Mustard Street's Analysis of the 2007 Elections
A single factor dominated in the 2007 Monroe County elections.
No, it wasn't Gov. Spitzer's drivers license plan (actually, voting registration plan) for illegal aliens. Democrats Dick Beebe wouldn't have won and Carmen Gumina might not have won, if it had been.
Nor was it Maggie Brooks's FAIR plan. Republicans Mike Barker and Tony LaFountain wouldn't be raising their right hands and taking the oath in January if it were.
To be sure, each of these factors had some significance, but we don't believe either, alone, to have decided any race. For reasons we'll discuss, we believe they largely offset each other in the scales of partisan advantage.
We all know the three most important things in real estate: location, location, location. Tuesday's election underscores the three most important things in politics: the candidate, the candidate, the candidate. In nearly every instance, candidate selection and candidate performance explain the outcome. The role of Spitzer, FAIR and money become clear only in relation to that factor. None of them was as important.
In this segment we'll look at the races for County Legislature, which is what seemed to fascinate the local politerati. Then we'll take a look at the county-wide and notable town races.
Yolevich (R) vs. Dunn (D)
In Todd Dunn, Democrats found a candidate of high caliber. Dartmouth graduate, RIT professor, professional engineer, deep roots in the community, with an attractive family, the personable and well-spoken Dunn campaigned diligently door-to-door.
Republicans held on easily to the Parma Town Board, so the presumed Democratic surge we thought we saw last year, when Democrat Joe Rittler came within 2 votes of taking a seat on the board, seems to have receded. This suggests that Democrats came within 183 votes of taking this seat because Dunn was their candidate.
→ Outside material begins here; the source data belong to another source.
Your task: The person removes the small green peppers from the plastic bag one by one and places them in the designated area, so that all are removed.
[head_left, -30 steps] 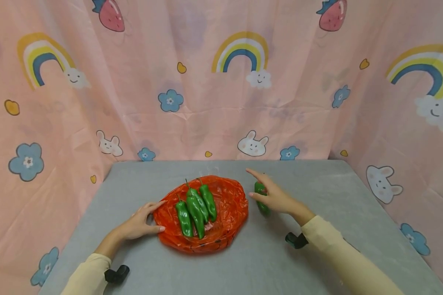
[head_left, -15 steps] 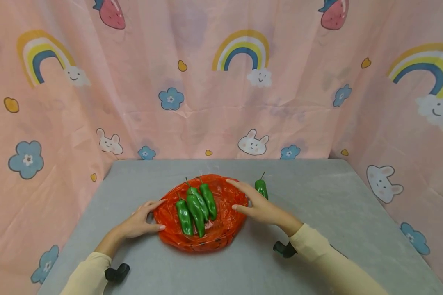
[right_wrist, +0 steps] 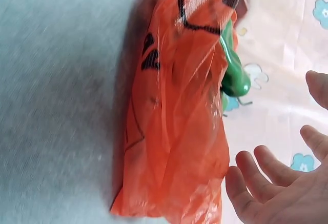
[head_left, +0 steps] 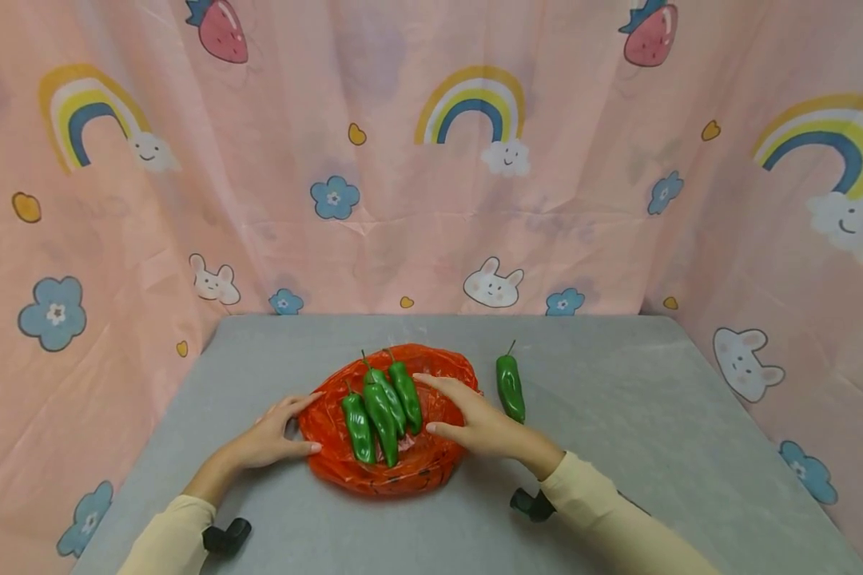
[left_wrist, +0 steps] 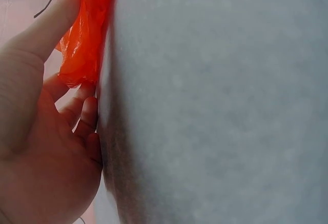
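Note:
A crumpled red-orange plastic bag (head_left: 439, 463) with black printed marks lies rolled open on the table. Several green peppers (head_left: 359, 427) sit side by side in it, stems pointing to the back. My left hand (head_left: 268, 435) grips the bag's left edge; in the left wrist view, its thumb (left_wrist: 54, 21) lies over the bag and the other fingers are at the lower edge. Over the bag's right side reaches my right hand (head_left: 478, 423), thumb and fingers spread, fingertips close to the rightmost pepper. Behind that hand, another green pepper (head_left: 509, 387) rests on the table.
The grey table (head_left: 618, 383) ends at a pink curtain (head_left: 431, 255) printed with rainbows, flowers and rabbits, which also hangs along both sides. Black wrist-camera mounts (head_left: 226, 537) stick out from the cream sleeves (head_left: 172, 527).
My right hand has moved left and toward me, from over the lone pepper to over the bag, uncovering that pepper. The left hand stays at the bag's edge.

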The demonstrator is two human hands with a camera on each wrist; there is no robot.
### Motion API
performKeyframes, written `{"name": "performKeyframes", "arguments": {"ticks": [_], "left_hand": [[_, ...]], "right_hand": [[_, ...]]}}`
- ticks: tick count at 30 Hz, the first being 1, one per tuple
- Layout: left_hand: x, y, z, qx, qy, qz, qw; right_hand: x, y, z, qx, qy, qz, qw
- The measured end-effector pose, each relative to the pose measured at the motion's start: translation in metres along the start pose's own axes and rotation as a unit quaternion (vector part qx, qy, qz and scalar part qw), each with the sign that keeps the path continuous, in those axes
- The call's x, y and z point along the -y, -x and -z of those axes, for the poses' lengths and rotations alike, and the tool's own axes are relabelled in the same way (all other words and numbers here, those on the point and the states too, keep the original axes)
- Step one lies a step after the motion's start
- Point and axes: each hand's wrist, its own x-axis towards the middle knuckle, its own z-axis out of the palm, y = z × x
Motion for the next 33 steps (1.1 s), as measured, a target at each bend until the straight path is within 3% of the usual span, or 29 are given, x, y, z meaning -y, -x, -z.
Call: {"name": "performKeyframes", "arguments": {"ticks": [17, 33], "left_hand": [[0.003, 0.0, 0.001, -0.002, -0.005, -0.001, 1.0], [0.002, 0.0, 0.001, 0.002, -0.003, 0.001, 1.0]], "right_hand": [[0.006, -0.014, -0.029, 0.038, -0.021, 0.02, 0.9989], [0.006, -0.029, -0.045, 0.07, -0.021, -0.002, 0.9973]]}}
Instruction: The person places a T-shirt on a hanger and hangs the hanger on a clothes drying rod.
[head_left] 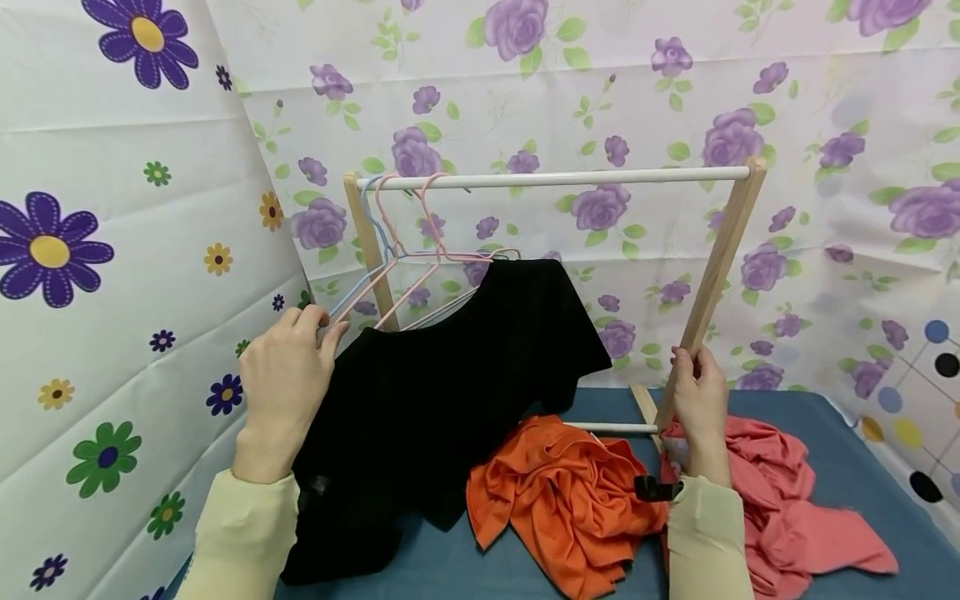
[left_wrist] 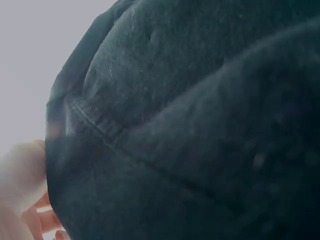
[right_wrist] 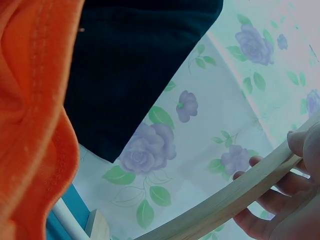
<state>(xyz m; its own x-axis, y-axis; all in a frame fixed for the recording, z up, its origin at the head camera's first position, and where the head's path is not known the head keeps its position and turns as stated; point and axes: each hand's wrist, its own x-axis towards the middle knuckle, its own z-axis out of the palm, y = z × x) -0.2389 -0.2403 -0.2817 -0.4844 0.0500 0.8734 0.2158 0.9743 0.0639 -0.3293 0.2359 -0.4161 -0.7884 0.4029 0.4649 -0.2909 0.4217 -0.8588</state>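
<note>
A black T-shirt (head_left: 442, 375) hangs from a pink clothes hanger (head_left: 433, 250) on the white rail (head_left: 570, 177) of a wooden clothes rack. My left hand (head_left: 283, 375) pinches hanger ends beside the shirt's left shoulder, where a blue hanger (head_left: 360, 283) and a second pink one meet the fingertips. In the left wrist view, dark cloth (left_wrist: 165, 125) covers most of the picture and partly hides that hand. My right hand (head_left: 701, 396) grips the rack's right wooden post (head_left: 716, 258), with fingers curled round it in the right wrist view.
An orange garment (head_left: 566, 500) lies crumpled on the blue tabletop (head_left: 442, 575), below the shirt. Behind the right forearm spreads a coral-pink garment (head_left: 787, 508). A lower white bar (head_left: 611, 428) joins the rack's foot. Flowered sheets (head_left: 480, 108) enclose the back and sides.
</note>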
Incumbent Republican Dick Yolevich is a well-known figure around Hilton, where he operated a donut shop for many years. Yolevich campaigned hard and well, fighting off Dunn's challenge for the Independence Party line in the September primary. The Independence line was important for him, as it was for other Republican candidates who had it: looking at the Republican and Democratic lines only, Dunn beat Yolevich 2421 - 2266. We see this in other close races. This may be a reflection of public doubts about the FAIR plan, or at least confusion over it. The Independence vote alone was less than the margin of victory, but those votes, together with votes on the Conservative line, gave Yolevich four more years.
Beebe (D) vs. DiRaddo (R)
This is the district in Greece where voter registration trends Democratic. In 2005, the Democratic vote split between Pat Amato, wife of long-time incumbent Fred Amato, and Chris Hilderbrant, running on the Working Families and Green party lines. Ray DiRaddo, running for the seat for the first time on '05, beat Amato easily. But he had only a 65-vote edge over the combined votes of Amato and Hilderbrant.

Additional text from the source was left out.